## What you are asked to do
In the records below, tally the lines that contain the word "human" and give only that number.
── Stored data
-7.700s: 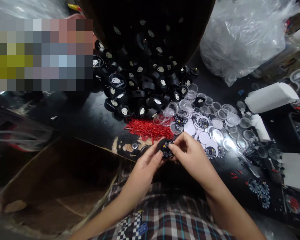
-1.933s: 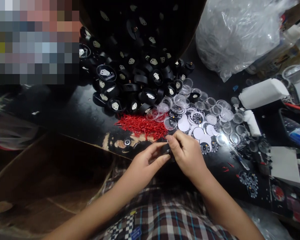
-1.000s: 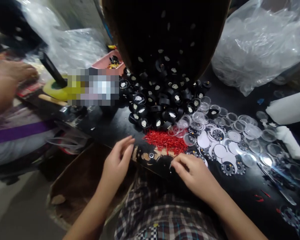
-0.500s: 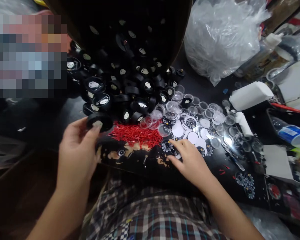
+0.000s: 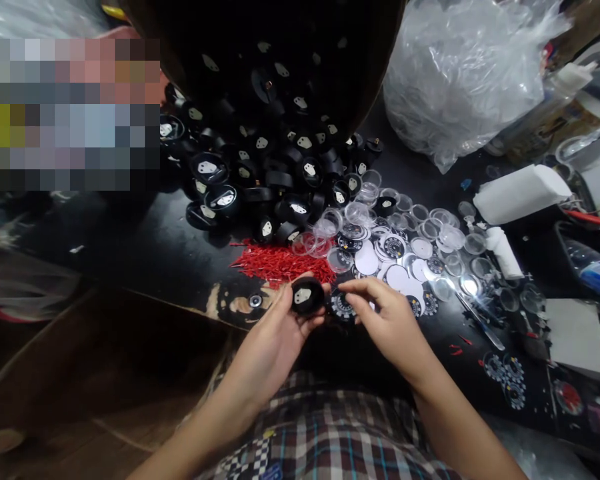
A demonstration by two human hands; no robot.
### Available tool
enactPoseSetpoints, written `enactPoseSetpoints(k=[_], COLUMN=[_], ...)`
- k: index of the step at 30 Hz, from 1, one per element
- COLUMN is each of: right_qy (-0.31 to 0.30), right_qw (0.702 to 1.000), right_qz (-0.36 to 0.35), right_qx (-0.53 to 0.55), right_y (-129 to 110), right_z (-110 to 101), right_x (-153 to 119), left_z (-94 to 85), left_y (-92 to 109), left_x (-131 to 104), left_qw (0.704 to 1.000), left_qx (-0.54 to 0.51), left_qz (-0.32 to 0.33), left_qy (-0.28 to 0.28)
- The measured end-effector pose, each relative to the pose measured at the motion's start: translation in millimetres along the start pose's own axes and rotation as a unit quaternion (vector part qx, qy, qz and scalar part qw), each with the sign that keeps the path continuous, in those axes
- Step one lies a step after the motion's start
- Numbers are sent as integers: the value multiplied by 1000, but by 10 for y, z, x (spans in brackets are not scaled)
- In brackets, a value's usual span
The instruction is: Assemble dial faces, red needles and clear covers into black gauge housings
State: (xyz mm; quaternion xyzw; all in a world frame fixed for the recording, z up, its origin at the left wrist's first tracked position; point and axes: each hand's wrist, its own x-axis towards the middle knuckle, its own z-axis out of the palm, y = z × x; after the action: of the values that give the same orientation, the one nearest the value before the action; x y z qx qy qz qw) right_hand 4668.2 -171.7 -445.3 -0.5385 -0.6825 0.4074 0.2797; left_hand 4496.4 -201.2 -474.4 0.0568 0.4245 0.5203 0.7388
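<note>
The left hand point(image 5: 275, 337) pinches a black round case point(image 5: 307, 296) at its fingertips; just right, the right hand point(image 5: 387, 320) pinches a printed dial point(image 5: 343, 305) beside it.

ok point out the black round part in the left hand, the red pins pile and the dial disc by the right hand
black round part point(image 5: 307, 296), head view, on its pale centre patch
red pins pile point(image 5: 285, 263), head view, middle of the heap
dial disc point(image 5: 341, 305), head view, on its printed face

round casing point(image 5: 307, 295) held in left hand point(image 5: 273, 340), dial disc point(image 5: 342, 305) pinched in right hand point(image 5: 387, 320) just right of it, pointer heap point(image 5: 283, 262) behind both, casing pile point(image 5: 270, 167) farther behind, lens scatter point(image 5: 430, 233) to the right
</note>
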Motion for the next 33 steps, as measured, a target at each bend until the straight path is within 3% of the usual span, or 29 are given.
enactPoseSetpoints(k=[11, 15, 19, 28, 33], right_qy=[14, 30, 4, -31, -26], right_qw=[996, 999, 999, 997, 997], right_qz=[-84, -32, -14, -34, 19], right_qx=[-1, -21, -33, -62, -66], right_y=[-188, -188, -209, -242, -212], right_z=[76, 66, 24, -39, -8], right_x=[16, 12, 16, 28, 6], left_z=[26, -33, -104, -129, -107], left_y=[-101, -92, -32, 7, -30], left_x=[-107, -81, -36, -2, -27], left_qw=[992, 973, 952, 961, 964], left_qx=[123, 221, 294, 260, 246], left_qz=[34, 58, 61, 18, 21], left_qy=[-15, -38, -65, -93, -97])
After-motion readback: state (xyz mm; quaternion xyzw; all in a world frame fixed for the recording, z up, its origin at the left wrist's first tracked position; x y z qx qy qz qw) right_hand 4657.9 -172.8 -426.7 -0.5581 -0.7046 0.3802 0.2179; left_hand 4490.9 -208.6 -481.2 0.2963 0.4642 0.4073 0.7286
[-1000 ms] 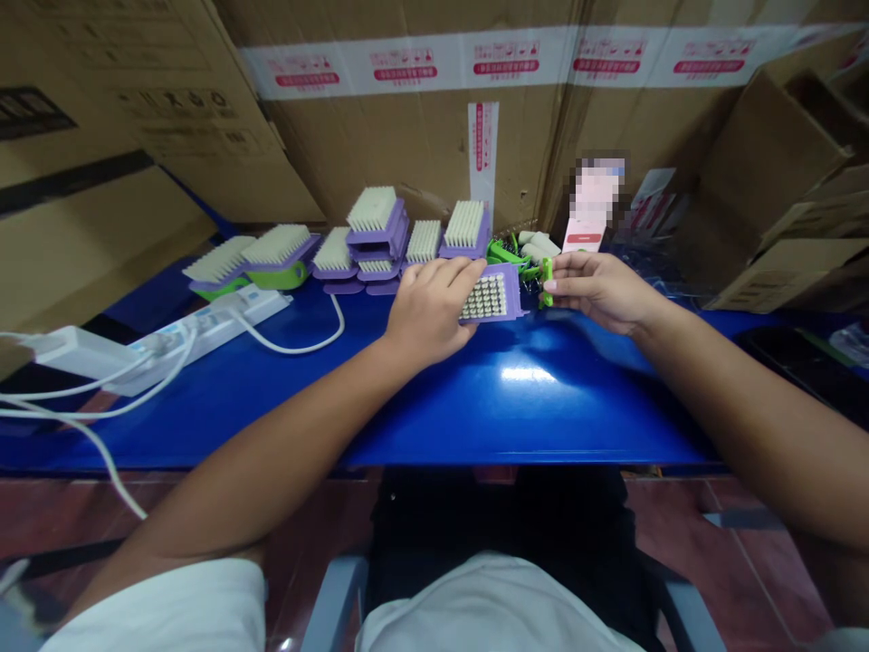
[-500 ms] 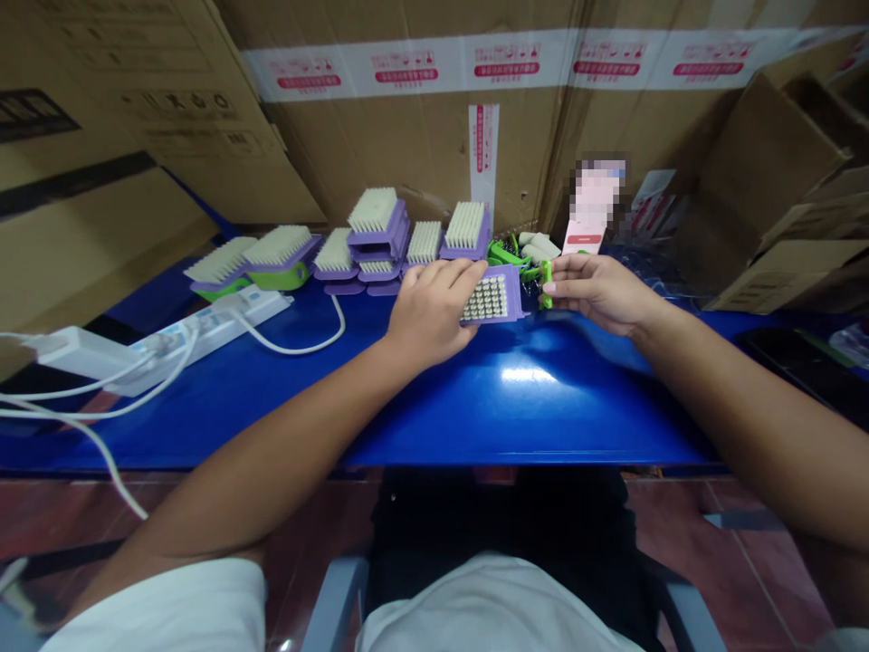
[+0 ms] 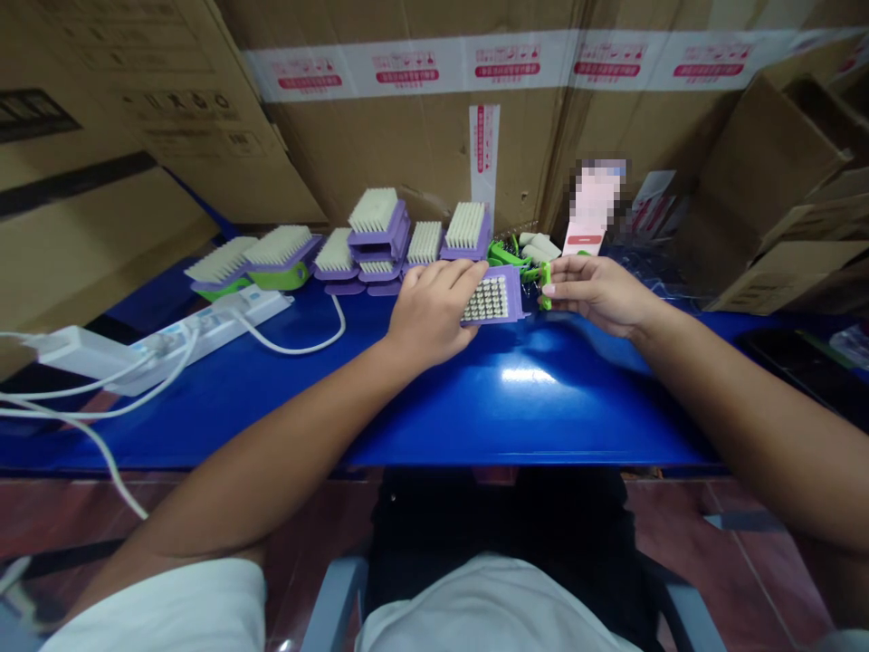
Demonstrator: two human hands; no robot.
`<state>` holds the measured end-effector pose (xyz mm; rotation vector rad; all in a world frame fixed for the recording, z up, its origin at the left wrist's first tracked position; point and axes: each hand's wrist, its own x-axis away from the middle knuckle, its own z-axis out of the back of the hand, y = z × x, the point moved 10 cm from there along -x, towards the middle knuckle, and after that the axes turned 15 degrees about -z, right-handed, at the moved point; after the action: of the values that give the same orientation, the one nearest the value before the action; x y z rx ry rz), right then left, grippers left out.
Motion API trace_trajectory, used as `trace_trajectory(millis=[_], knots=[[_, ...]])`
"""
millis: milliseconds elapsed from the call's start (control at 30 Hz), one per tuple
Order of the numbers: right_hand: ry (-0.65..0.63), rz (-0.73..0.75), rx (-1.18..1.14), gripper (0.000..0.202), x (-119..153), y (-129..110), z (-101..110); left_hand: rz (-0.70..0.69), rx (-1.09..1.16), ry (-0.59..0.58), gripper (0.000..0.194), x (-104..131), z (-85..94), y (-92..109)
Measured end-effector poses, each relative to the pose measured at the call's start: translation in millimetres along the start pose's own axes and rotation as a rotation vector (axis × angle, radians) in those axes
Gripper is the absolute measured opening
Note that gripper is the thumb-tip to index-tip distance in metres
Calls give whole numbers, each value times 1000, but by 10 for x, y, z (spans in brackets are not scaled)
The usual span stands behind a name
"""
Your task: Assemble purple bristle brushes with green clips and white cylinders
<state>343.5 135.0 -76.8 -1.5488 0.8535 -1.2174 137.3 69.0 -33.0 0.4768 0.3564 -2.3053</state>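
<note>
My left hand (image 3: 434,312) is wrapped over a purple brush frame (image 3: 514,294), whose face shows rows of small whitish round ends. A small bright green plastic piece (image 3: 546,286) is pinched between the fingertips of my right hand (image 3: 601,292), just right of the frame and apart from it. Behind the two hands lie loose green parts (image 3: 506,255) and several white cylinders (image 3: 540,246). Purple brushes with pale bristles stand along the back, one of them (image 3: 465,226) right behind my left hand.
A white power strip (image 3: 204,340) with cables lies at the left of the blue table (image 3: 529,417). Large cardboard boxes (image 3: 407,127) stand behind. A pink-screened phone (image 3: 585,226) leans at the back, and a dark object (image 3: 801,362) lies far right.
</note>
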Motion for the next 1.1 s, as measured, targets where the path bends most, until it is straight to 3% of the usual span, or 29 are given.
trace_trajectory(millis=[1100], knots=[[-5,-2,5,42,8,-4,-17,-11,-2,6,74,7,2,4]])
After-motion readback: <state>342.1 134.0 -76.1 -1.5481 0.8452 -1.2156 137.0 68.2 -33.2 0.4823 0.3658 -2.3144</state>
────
## Answer section
2